Múnich, 10 de la mañana, 1 de agosto de 1914
Subió las escaleras de dos en dos. Notaba el corazón acelerado, mezcla de euforia y temor. Cuando estuvo frente a la puerta llamó muy despacio, no quería verse sorprendido ahora que estaba tan cerca de conseguir su meta. El señor Popp salió para abrirle. Era extraño que el sastre estuviera en casa a aquellas horas, pero al parecer el anuncio inminente de la guerra había paralizado las empresas y gran parte de la actividad, aquel sábado por la mañana parecía más bien un domingo o un día de fiesta.
—Señor Popp, ¿está sólo?
—La señora Popp salió a comprar y los niños están en la calle, por qué lo dice.
—Por nada, por favor déjeme pasar.
Adolfo entró en la casa a toda prisa y se dirigió directamente a la alcoba del matrimonio, abrió la puerta falsa y tomo sus nuevos documentos y el dinero.
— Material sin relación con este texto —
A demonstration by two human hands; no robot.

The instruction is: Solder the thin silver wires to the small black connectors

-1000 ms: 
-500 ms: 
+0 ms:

Fue a su cuarto e hizo la maleta. Puso su equipaje al lado de la puerta y se dirigió a la cocina para despedirse del señor Popp.
—Bueno, tan sólo quiero agradecerles su hospitalidad. Parto hoy mismo de Múnich.
—¿A dónde se dirige?
—No lo sé.
—¿Por qué no deja la maleta y saca los billetes primero? Me han dicho que es casi imposible conseguir un billete para ningún sitio. Así no estará toda la mañana cargándola de un lado para el otro.
—Tiene razón. Dentro de unas horas regresaré a por ella.
—Cuando quiera.
Adolfo abrió la puerta, justo antes de salir a la calle cogió su viejo sombrero de una percha y se miró unos instantes en el espejo. Las ojeras marcaban sus pequeños y expresivos ojos azules. Se sentía feliz, casi exultante. Había recuperado completamente la libertad y ahora era dueño de su propio destino.